Второй шаг Эйзенхауэра на этой дороге – выбор напарника. Советники полностью были согласны с его решением, потому что им тоже были ясны требования, которые ситуация предъявляла к кандидатуре напарника. Эти требования, в порядке важности, были таковы: заметная фигура из старой гвардии, приемлемая, однако, для умеренных, особенно для людей Дьюи; известный антикоммунистический деятель; человек энергичный и решительный в избирательной кампании; относительно молодой, чтобы компенсировать возраст Эйзенхауэра; человек с Западного побережья, тоже для баланса, поскольку Эйзенхауэра связывали с Дьюи и Нью-Йорком; человек, внесший вклад в выдвижение Эйзенхауэра. Единственный, кто удовлетворял всем требованиям, был, как прекрасно знал Эйзенхауэр, Ричард Никсон. На том и порешили. Браунелл позвонил Никсону и попросил прийти в "Блэкстоун" для встречи с Эйзенхауэром.

Эйзенхауэр держался сухо и официально. Он сказал Никсону, что намерен превратить избирательную кампанию в поход за все то, во что он верует и на чем стоит Америка.

– Присоединяетесь ли вы ко мне, чтобы участвовать в такой кампании?

Никсон, озадаченный высоким слогом Эйзенхауэра, ответил:

– Я был бы горд и счастлив принять участие.

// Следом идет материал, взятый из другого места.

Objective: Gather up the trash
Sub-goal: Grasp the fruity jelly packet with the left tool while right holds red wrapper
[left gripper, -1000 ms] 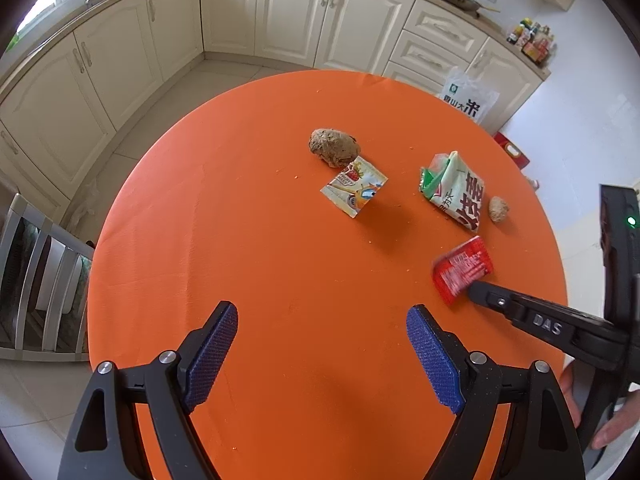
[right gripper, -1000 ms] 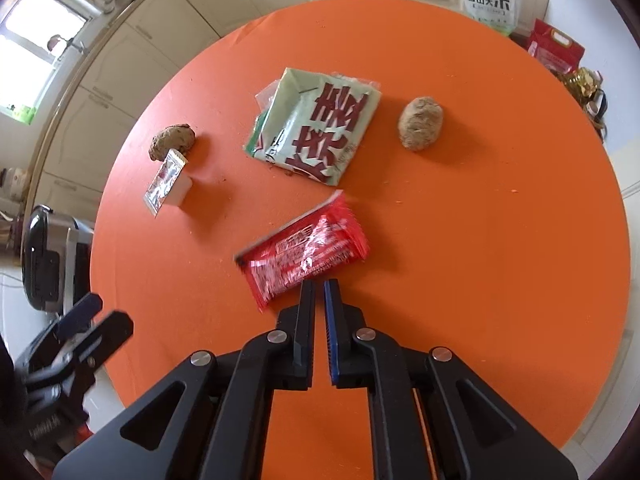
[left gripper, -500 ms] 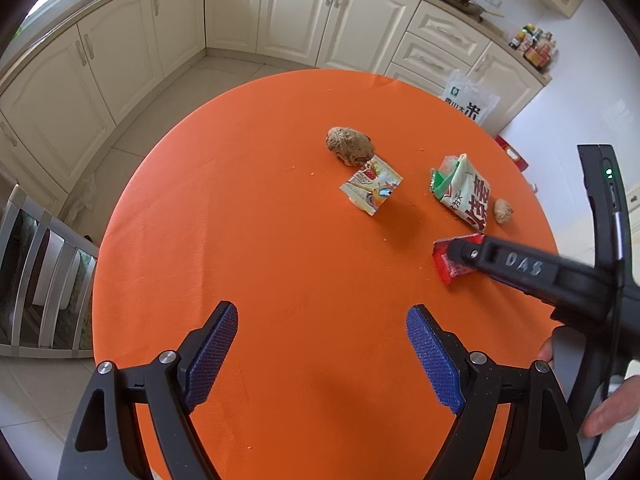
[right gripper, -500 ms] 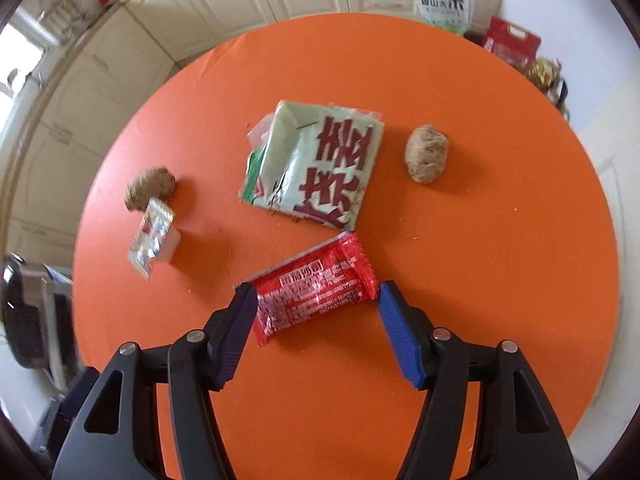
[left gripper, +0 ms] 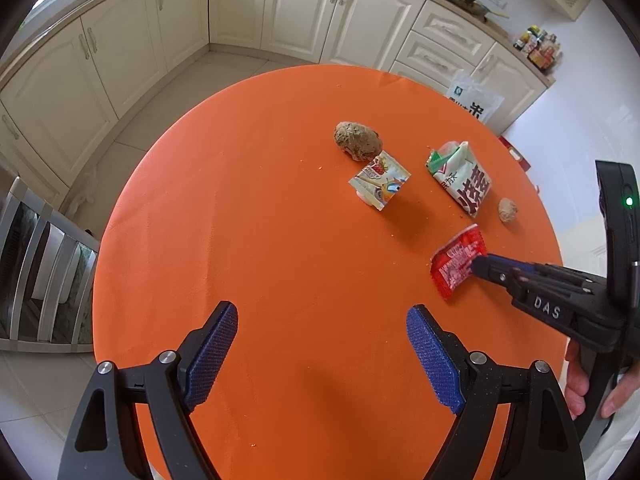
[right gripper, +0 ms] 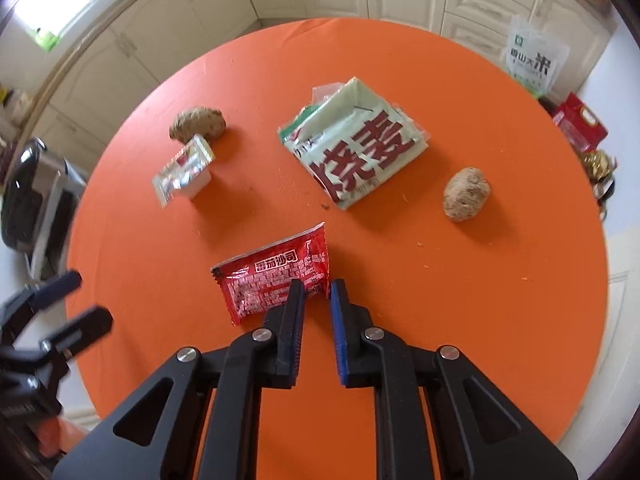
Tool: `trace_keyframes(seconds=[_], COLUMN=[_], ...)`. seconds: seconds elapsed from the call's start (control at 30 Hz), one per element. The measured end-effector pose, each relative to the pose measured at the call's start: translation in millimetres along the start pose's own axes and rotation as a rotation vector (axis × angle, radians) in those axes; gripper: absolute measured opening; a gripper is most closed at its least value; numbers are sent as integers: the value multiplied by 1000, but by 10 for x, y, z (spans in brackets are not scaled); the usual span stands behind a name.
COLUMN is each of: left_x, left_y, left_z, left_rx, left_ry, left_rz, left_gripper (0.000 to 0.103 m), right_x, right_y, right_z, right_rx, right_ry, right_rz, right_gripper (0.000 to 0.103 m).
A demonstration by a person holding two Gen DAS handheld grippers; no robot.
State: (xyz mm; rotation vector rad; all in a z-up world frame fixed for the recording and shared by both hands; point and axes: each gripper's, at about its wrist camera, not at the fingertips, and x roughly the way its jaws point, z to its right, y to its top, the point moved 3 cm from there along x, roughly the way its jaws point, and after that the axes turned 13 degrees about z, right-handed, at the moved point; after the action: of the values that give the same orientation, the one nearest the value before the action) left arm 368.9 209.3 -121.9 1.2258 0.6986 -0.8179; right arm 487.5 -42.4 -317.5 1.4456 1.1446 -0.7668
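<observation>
Right wrist view: the right gripper (right gripper: pixel 316 292) has just been closing, its jaws now a narrow gap apart, pinching the near right corner of the red packet (right gripper: pixel 272 280) near the table's (right gripper: pixel 500 300) near edge. The left gripper (left gripper: pixel 320 340) hangs wide open, holding nothing.

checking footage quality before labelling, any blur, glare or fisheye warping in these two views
Left wrist view: sharp; the orange table bows into a round bulge, cabinets curve, dark vignette in the corners, soft shadows beside the trash. Right wrist view: softer overall; the left gripper at the edge is smeared, the window is blown out, but the red packet print stays readable.
</observation>
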Motion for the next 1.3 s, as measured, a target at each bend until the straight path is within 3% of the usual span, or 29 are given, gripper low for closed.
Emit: trace_keyframes(seconds=[0.1, 0.17, 0.2, 0.23, 0.47, 0.67, 0.9, 0.97, 1.13, 1.3], left_x=[-14, -14, -19, -27, -75, -39, 28, 37, 55, 60], left_y=[6, 7, 8, 9, 12, 20, 8, 10, 6, 3], left_z=[50, 72, 83, 91, 29, -62, -200, -228, -345, -328], left_rx=[15, 20, 25, 28, 19, -10, -57, -58, -98, -98], left_ry=[-8, -12, -18, -24, -22, -37, -26, -22, -1, -3], left_rz=[7, 6, 7, 10, 27, 24, 19, 19, 24, 24], left_gripper=[83, 83, 83, 83, 83, 83, 83, 82, 82, 83], right_x=[-34, -23, -24, -34, -47, -67, 60, 87, 64, -31], right_y=[-85, -137, -165, -180, -237, -266, -143, -124, -168, -313], right_z=[49, 97, 103, 92, 83, -42, -239, -337, -427, -373], right_rx=[88, 208, 262, 292, 600, 731, 627, 584, 494, 319], right_ry=[-60, -67, -75, -79, -76, -175, -414, -461, -431, -266], right_rz=[-35, -64, -63, -50, 19, 51, 27, 45, 82, 98], right_gripper=[19, 34, 50, 54, 57, 57, 64, 58, 42, 25])
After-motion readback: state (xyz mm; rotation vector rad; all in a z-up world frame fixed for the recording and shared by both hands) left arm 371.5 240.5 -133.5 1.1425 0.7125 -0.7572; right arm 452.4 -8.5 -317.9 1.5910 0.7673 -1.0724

– Рад, что вы хотите быть в моей команде, Дик, – сказал Эйзенхауэр. – Думаю, мы победим, и уверен, мы сможем сделать то, чего страна ждет от нас.

Потом он хлопнул себя по лбу:

– Только сейчас вспомнил, я же еще не уволился из армии!

Он продиктовал телеграмму министру с просьбой об отставке. У присутствовавших при этом Милтона и Артура Эйзенхауэров слезы навернулись на глаза*9.

Третьим шагом по дороге примирения со старой гвардией было принятие платформы партии. Это был документ исключительно правого толка; заверяя, что он сможет и намерен вести кампанию о позиции этой платформы, Эйзенхауэр достигал единства партии*10. Платформа обвиняла демократов в том, что они "защищают изменников нации в высших сферах", и ханжески заявляла: "В Республиканской партии нет коммунистов". "Великая старая партия" (ВСЦ) обещала "назначать на посты только лиц, чья лояльность не подлежит сомнению". В той части программы, где говорилось о внешней политике, и написанной Джоном Фостером Даллесом, надеявшимся стать государственным секретарем, ВСП клялась "отречься от всех обязательств, содержащихся в секретных соглашениях, подобных ялтинскому, которые способствовали установлению коммунистического рабства". В ней содержалось проклятие трумэновской политике сдерживания (главная роль в которой отводилась НАТО) как "негативной, бесплодной и аморальной", потому что сдерживание "оставляет огромные массы людей во власти деспотизма и безбожного терроризма". Далее в открытом обращении, направленном не только к старой гвардии, которая и без того с 1945 года обрушивалась на Ялтинские соглашения, но также к простому избирателю, демократу-язычнику, даллесовская платформа заверяла, что республиканская Администрация будет "всемерно способствовать подлинному освобождению тех порабощенных народов" Восточной Европы, которых демократы "оставили... один на один с коммунистической агрессией". (На деле же старая гвардия являла собой удивительное сборище изоляционистов. Они сомневались в разумности оказания помощи Западной Европе, но заявляли о готовности освобождать Восточную Европу и Азию.) По настоянию Эйзенхауэра в текст платформы был включен пункт о поддержке НАТО, но, чтобы уравновесить это положение, отвергались любые попытки пожертвовать Дальним Востоком для защиты Западной Европы*11.